• What is expected: Please retype all of the following entries exactly.

[Stored items from a collection]

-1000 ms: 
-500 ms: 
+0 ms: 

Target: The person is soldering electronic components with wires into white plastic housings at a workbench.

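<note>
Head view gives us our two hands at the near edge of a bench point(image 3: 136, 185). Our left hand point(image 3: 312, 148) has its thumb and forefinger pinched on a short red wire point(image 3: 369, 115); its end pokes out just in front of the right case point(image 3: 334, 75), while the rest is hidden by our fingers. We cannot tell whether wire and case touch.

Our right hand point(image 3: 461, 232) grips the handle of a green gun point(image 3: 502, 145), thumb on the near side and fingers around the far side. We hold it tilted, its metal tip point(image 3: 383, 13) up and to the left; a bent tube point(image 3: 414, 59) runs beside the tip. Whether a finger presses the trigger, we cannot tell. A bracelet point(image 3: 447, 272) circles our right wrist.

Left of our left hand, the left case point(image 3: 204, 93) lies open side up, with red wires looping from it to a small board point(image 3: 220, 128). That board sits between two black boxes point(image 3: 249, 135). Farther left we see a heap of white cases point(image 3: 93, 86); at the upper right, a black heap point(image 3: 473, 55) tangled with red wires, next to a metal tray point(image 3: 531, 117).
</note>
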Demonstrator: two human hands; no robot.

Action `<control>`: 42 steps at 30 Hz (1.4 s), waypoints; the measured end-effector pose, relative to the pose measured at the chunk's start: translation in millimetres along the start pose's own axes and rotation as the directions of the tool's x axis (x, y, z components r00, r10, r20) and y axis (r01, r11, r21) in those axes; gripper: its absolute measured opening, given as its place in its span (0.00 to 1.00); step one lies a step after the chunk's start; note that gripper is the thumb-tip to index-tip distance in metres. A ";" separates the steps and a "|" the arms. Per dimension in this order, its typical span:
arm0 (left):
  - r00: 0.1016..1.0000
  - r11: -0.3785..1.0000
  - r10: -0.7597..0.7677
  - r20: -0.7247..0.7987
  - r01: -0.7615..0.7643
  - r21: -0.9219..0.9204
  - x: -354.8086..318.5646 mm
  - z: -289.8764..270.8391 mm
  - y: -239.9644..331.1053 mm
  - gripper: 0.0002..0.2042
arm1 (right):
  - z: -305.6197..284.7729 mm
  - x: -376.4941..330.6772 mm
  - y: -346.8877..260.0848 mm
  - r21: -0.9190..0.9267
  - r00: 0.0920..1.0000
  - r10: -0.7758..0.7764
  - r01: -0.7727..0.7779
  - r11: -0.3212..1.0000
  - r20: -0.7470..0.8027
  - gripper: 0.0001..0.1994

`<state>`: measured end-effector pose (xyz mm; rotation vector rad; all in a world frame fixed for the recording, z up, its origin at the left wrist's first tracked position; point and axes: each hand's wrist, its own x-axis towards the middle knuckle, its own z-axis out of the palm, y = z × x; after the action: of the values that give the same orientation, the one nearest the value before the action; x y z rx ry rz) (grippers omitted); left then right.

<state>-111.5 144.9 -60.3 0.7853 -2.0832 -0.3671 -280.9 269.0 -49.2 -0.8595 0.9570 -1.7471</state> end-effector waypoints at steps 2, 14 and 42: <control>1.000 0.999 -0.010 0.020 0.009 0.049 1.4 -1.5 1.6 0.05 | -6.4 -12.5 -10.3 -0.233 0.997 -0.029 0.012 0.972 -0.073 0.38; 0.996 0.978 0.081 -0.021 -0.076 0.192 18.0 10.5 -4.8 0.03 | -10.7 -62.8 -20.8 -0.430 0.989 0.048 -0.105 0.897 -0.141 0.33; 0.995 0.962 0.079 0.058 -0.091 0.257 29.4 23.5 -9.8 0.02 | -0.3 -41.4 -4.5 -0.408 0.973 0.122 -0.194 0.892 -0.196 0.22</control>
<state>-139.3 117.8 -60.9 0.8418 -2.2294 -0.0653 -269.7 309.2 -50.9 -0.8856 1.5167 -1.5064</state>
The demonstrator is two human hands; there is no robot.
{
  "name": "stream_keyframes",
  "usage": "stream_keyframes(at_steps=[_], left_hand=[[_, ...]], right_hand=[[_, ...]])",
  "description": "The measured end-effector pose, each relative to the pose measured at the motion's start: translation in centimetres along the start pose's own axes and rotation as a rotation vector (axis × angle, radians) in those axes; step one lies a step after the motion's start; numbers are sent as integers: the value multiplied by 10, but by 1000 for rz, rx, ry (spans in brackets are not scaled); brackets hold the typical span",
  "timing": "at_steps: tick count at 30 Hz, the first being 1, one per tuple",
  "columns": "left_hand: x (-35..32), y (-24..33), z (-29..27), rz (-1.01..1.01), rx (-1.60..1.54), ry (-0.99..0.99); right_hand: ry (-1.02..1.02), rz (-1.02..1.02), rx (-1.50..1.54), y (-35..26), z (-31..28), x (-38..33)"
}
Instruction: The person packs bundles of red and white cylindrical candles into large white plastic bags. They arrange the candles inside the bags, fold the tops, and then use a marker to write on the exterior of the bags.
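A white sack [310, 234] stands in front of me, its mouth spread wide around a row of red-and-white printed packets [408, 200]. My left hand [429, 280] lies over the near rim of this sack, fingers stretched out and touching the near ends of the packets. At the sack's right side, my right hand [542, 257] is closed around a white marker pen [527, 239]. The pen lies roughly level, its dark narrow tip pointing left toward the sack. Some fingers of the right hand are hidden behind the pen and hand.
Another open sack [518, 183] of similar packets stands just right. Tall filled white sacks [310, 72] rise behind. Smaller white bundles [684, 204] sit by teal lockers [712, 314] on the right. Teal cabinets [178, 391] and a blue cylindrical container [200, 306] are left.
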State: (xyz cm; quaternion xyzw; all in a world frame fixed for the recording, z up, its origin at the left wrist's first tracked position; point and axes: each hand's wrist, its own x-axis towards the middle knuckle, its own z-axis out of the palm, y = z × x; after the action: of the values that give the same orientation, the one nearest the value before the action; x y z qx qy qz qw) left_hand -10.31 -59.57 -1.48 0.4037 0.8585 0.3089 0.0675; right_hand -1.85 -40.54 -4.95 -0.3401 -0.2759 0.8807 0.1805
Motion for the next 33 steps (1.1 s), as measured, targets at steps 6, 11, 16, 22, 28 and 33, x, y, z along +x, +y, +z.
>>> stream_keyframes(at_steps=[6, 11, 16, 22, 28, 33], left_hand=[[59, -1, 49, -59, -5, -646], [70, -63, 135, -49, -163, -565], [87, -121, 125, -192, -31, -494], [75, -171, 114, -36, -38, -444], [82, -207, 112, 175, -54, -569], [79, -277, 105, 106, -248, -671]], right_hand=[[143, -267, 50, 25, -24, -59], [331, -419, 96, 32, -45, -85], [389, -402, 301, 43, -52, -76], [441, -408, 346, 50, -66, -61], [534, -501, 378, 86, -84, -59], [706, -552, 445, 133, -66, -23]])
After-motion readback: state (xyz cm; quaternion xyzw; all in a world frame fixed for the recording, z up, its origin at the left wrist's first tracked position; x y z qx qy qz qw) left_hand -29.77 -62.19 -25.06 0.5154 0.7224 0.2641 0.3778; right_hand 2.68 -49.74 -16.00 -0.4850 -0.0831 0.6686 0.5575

• Your solution:
-1000 ms: 
-500 ms: 
+0 ms: 

Target: The person is soldering electronic components with wires into white plastic housings at a workbench.

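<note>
Head view gives us our two hands at the near edge of a bench point(image 3: 136, 185). Our left hand point(image 3: 312, 148) has its thumb and forefinger pinched on a short red wire point(image 3: 369, 115); its end pokes out just in front of the right case point(image 3: 334, 75), while the rest is hidden by our fingers. We cannot tell whether wire and case touch.

Our right hand point(image 3: 461, 232) grips the handle of a green gun point(image 3: 502, 145), thumb on the near side and fingers around the far side. We hold it tilted, its metal tip point(image 3: 383, 13) up and to the left; a bent tube point(image 3: 414, 59) runs beside the tip. Whether a finger presses the trigger, we cannot tell. A bracelet point(image 3: 447, 272) circles our right wrist.

Left of our left hand, the left case point(image 3: 204, 93) lies open side up, with red wires looping from it to a small board point(image 3: 220, 128). That board sits between two black boxes point(image 3: 249, 135). Farther left we see a heap of white cases point(image 3: 93, 86); at the upper right, a black heap point(image 3: 473, 55) tangled with red wires, next to a metal tray point(image 3: 531, 117).
</note>
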Demonstrator: two human hands; no robot.

Action `<control>`: 42 steps at 30 Hz (1.4 s), waypoints; the measured end-effector pose, relative to the pose measured at the chunk's start: translation in millimetres along the start pose's own axes and rotation as the directions of the tool's x axis (x, y, z components r00, r10, r20) and y axis (r01, r11, r21) in those axes; gripper: its absolute measured opening, given as its place in its span (0.00 to 1.00); step one lies a step after the chunk's start; note that gripper is the thumb-tip to index-tip distance in metres. A ";" separates the steps and a "|" the arms. Per dimension in this order, its typical span:
arm0 (left):
  - r00: 0.1016..1.0000
  - r11: -0.3785..1.0000
  - r10: -0.7597..0.7677
  - r20: -0.7247..0.7987
  - r01: -0.7615..0.7643
  - r21: -0.9219..0.9204
  - x: -354.8086..318.5646 mm
  - z: -289.8764..270.8391 mm
  - y: -239.9644..331.1053 mm
  - gripper: 0.0002..0.2042
arm1 (right):
  - z: -305.6197..284.7729 mm
  - x: -376.4941..330.6772 mm
  - y: -346.8877..260.0848 mm
  - r21: -0.9190..0.9267
  - r00: 0.0920..1.0000
  - r10: -0.7758..0.7764
  - r01: -0.7727..0.7779
  - r11: -0.3212..1.0000
  - r20: -0.7470..0.8027
  - gripper: 0.0001..0.1994

`<state>`: measured end-effector pose (xyz mm; rotation vector rad; all in a world frame fixed for the recording, z up, its origin at the left wrist's first tracked position; point and axes: each hand's wrist, its own x-axis towards the middle knuckle, its own z-axis out of the palm, y = z × x; after the action: of the values that give the same orientation, the one nearest the value before the action; x y z rx ry rz) (grippers omitted); left then right.

<state>-111.5 144.9 -60.3 0.7853 -2.0832 -0.3671 -280.9 269.0 -49.2 -0.8595 0.9570 -1.7471</state> end-effector waypoints at steps 2, 14 and 42: <control>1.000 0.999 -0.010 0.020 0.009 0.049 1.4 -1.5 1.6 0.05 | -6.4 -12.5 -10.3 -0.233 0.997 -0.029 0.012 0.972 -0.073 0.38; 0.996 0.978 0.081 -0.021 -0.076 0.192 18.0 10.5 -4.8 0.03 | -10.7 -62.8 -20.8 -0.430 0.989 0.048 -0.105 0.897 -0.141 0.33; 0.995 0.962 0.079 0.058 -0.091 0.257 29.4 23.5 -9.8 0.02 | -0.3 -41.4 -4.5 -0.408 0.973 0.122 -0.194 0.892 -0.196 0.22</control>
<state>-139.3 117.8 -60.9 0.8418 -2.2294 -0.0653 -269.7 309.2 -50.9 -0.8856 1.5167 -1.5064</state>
The demonstrator is two human hands; there is no robot.
{
  "name": "stream_keyframes",
  "usage": "stream_keyframes(at_steps=[_], left_hand=[[_, ...]], right_hand=[[_, ...]])",
  "description": "The measured end-effector pose, each relative to the pose measured at the motion's start: translation in centimetres along the start pose's own axes and rotation as a rotation vector (axis × angle, radians) in those axes; step one lies a step after the motion's start; numbers are sent as integers: the value multiplied by 10, but by 1000 for rz, rx, ry (spans in brackets are not scaled); brackets hold the typical span",
  "timing": "at_steps: tick count at 30 Hz, the first being 1, one per tuple",
  "columns": "left_hand: x (-35..32), y (-24..33), z (-29..27), rz (-1.01..1.01), rx (-1.60..1.54), ry (-0.99..0.99); right_hand: ry (-1.02..1.02), rz (-1.02..1.02), rx (-1.50..1.54), y (-35..26), z (-31..28), x (-38..33)"
}
Instruction: The person packs bundles of red and white cylindrical candles into large white plastic bags. They arrange the candles inside the bags, fold the tops, and then use a marker to write on the exterior of the bags.
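A white sack [310, 234] stands in front of me, its mouth spread wide around a row of red-and-white printed packets [408, 200]. My left hand [429, 280] lies over the near rim of this sack, fingers stretched out and touching the near ends of the packets. At the sack's right side, my right hand [542, 257] is closed around a white marker pen [527, 239]. The pen lies roughly level, its dark narrow tip pointing left toward the sack. Some fingers of the right hand are hidden behind the pen and hand.
Another open sack [518, 183] of similar packets stands just right. Tall filled white sacks [310, 72] rise behind. Smaller white bundles [684, 204] sit by teal lockers [712, 314] on the right. Teal cabinets [178, 391] and a blue cylindrical container [200, 306] are left.
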State: (xyz cm; quaternion xyzw; all in a world frame fixed for the recording, z up, its origin at the left wrist's first tracked position; point and axes: each hand's wrist, its own x-axis towards the middle knuckle, its own z-axis out of the palm, y = z × x; after the action: of the values that give the same orientation, the one nearest the value before the action; x y z qx qy qz qw) left_hand -10.31 -59.57 -1.48 0.4037 0.8585 0.3089 0.0675; right_hand -1.85 -40.54 -4.95 -0.3401 -0.2759 0.8807 0.1805
Motion for the next 33 steps (1.1 s), as measured, targets at steps 6, 11, 16, 22, 28 and 33, x, y, z along +x, +y, +z.
>>> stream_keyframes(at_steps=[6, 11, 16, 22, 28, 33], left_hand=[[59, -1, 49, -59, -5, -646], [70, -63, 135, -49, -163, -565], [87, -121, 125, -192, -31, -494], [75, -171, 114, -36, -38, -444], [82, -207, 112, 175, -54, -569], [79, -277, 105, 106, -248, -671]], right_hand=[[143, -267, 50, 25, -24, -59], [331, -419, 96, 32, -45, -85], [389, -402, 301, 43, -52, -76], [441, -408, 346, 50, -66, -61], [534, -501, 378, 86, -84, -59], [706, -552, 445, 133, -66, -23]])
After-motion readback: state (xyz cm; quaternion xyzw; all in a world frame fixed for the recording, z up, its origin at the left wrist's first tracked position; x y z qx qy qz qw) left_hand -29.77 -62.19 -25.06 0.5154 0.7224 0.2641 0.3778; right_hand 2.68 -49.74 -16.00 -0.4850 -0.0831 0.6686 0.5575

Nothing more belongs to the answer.